**INSTRUCTIONS TO FOLLOW:**
From the entries below, return only the lines starting at the one that contains "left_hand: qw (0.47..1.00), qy" and ending at the one that contains "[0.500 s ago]", exactly as they stand.

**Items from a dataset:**

++++++++++++++++++++

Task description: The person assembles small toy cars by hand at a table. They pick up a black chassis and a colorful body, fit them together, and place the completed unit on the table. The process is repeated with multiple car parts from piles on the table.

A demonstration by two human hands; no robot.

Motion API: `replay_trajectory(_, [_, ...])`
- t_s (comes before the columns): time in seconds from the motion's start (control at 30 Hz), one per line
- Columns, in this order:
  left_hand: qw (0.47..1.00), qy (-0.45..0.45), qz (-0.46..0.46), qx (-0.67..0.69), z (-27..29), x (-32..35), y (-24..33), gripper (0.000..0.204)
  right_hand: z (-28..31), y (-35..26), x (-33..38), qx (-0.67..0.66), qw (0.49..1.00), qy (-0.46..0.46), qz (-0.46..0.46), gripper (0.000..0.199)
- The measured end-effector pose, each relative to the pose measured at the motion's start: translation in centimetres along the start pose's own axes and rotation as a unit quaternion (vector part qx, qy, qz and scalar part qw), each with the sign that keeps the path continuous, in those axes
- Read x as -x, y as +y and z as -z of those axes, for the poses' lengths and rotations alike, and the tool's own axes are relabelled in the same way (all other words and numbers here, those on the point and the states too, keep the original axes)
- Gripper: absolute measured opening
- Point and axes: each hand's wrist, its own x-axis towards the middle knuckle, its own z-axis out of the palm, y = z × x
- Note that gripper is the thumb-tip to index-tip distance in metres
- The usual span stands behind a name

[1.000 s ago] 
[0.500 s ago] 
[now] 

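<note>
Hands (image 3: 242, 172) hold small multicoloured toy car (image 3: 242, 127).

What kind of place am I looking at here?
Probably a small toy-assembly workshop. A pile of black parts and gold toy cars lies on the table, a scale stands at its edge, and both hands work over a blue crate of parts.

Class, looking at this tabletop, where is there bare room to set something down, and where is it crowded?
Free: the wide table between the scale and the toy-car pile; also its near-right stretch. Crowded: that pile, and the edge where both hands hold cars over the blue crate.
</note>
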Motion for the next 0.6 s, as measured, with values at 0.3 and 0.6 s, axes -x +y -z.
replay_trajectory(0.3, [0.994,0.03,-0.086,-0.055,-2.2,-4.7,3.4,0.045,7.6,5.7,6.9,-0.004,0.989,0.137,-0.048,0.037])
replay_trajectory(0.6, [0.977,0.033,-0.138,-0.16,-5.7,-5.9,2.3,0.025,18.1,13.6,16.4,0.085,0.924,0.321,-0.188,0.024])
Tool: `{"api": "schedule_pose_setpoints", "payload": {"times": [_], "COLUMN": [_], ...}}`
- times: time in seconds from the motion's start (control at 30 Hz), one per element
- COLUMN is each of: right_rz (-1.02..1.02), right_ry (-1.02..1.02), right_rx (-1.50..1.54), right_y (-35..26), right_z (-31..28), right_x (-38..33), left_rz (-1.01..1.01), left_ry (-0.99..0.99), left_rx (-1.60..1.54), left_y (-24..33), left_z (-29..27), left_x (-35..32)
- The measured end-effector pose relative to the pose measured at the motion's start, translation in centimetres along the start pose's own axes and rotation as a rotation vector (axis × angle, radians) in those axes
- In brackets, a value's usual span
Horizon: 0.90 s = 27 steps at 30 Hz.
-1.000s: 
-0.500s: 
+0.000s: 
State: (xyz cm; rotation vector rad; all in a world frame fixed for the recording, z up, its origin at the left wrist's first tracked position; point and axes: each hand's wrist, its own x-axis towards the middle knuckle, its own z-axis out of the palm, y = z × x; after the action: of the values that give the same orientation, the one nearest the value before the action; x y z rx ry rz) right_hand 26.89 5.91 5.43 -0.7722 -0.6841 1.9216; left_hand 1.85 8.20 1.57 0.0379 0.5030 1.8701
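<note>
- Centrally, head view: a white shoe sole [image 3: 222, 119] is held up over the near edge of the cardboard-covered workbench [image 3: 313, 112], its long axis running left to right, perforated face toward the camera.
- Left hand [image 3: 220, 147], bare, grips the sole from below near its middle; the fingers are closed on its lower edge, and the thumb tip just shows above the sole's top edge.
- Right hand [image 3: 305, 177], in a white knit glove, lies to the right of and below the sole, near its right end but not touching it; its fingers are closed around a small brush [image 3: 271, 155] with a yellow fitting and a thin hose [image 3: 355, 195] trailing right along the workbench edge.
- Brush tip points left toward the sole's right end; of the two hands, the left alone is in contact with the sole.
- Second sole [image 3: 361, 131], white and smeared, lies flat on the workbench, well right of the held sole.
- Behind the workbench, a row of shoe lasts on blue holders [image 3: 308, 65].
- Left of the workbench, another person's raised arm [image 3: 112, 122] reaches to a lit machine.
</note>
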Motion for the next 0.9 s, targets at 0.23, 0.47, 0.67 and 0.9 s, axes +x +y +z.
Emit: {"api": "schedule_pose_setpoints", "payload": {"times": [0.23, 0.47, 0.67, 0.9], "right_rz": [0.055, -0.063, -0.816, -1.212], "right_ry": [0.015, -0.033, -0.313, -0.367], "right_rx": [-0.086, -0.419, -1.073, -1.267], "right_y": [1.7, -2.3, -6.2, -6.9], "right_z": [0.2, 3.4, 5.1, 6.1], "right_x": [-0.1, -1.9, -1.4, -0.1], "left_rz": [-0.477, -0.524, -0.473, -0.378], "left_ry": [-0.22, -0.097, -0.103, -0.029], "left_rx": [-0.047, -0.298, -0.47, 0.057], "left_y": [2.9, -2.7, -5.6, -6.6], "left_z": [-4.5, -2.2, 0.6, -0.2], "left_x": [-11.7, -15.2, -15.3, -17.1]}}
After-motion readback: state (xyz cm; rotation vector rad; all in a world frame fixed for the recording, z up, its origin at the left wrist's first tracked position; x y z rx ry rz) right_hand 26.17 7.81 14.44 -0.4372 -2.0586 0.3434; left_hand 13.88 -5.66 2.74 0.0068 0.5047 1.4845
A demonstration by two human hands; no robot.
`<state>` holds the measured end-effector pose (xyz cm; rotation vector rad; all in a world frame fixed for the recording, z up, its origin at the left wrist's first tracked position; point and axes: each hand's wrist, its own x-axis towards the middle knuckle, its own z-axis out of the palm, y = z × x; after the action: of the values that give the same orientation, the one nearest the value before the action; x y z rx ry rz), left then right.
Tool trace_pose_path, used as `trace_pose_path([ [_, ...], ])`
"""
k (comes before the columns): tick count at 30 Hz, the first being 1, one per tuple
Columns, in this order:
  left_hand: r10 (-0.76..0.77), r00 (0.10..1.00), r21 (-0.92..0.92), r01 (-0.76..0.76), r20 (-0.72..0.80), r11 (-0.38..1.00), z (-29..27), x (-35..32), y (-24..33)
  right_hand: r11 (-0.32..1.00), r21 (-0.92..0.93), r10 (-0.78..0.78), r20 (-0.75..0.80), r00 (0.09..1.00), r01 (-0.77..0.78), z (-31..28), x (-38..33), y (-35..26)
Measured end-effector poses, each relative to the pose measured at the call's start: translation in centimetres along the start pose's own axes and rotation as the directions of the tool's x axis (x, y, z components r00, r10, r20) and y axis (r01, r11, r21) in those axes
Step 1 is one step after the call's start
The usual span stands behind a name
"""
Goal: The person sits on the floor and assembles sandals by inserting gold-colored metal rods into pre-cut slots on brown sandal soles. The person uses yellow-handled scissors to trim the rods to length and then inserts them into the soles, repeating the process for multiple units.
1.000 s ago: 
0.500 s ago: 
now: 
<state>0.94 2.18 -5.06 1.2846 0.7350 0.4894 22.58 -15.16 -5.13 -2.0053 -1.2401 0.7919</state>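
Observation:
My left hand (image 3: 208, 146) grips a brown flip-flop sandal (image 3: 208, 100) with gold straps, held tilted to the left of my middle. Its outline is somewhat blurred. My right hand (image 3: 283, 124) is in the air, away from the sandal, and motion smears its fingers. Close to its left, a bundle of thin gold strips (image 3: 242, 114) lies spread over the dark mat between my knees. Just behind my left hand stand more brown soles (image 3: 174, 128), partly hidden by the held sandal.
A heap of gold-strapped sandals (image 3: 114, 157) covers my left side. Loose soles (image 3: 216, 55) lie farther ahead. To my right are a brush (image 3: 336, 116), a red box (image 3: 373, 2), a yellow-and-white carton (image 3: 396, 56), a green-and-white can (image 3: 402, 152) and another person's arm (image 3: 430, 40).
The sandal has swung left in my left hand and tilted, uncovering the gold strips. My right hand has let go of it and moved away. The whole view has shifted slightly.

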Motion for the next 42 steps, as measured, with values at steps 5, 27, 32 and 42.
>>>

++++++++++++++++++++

**WRITTEN RESPONSE:**
  left_hand: qw (0.47..1.00), qy (-0.45..0.45), qz (-0.46..0.46), qx (-0.67..0.69), z (-27..29), x (-32..35), y (-24..33), gripper (0.000..0.204)
  right_hand: z (-28..31), y (-35..26), x (-33..38), qx (-0.67..0.66), qw (0.49..1.00), qy (-0.46..0.46), qz (-0.46..0.46), gripper (0.000..0.199)
- The measured end-effector pose, each relative to the pose measured at the motion's start: translation in centimetres along the start pose's own axes and rotation as a unit quaternion (vector part qx, qy, qz and scalar part qw), each with the sign that keeps the path continuous, in those axes
- Read x as -x, y as +y and z as -z of those axes, for the poses' lengths and rotations alike, and the tool's own axes are relabelled in the same way (all other words and numbers here, those on the point and the states too, keep the original axes)
- Gripper: absolute measured opening
- Point and axes: each hand's wrist, its own x-axis towards the middle knuckle, its own z-axis out of the palm, y = z × x
- Note that gripper is the thumb-tip to index-tip distance in metres
- The usual span stands behind a name

[1.000 s ago] 
[0.500 s ago] 

Work on this exercise is now finished.